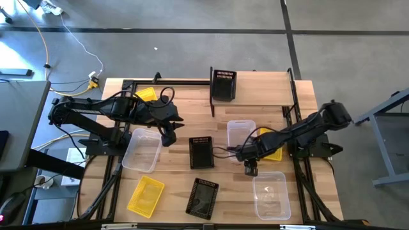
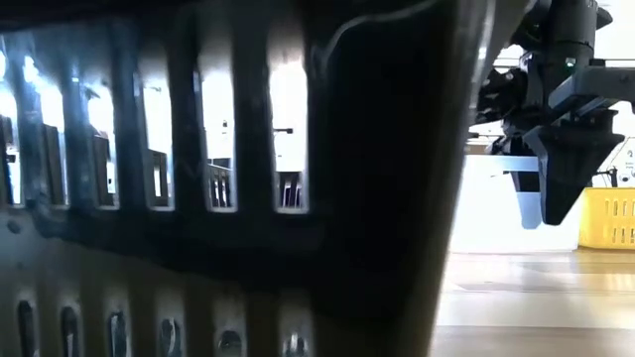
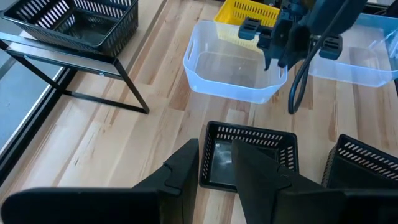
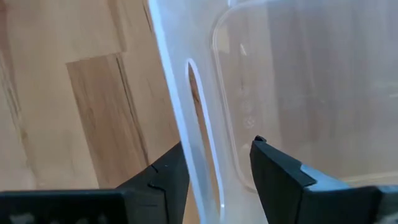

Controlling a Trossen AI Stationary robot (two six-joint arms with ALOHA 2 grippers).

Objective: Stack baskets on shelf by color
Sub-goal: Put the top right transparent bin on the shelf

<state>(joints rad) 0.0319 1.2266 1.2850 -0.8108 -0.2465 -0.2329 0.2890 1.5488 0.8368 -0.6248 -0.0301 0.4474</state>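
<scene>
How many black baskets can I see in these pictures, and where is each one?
3. One black basket stands on the shelf at the table's far edge. A second lies mid-table between the arms. A third lies tilted near the front edge. None seems hidden.

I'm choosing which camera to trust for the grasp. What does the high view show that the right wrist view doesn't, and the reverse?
Only the high view shows the small wooden shelf carrying one black mesh basket, and the left claw. Only the right wrist view shows the right claw open astride the handle slot. Both show the clear translucent plastic tub.
</scene>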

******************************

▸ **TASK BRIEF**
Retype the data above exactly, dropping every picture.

▸ **YOUR RESPONSE**
Controlling a Trossen AI Stationary robot (two six-joint arms with ALOHA 2 grippers).

Objective: Stack baskets on shelf by color
Sub-goal: Put the top right transparent bin on the shelf

<state>(joints rad) 0.0319 1.2266 1.2850 -0.8108 -0.2465 -0.2329 0.2890 1.5488 0.8368 -0.6248 -0.0301 0.4474</state>
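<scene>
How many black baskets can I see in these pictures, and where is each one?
3. One black basket stands on the shelf at the table's far edge. A second lies mid-table between the arms. A third lies tilted near the front edge. None seems hidden.

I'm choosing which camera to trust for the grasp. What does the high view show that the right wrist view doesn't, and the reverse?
Only the high view shows the small wooden shelf carrying one black mesh basket, and the left claw. Only the right wrist view shows the right claw open astride the handle slot. Both show the clear translucent plastic tub.
</scene>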

This finishes the response to the exercise.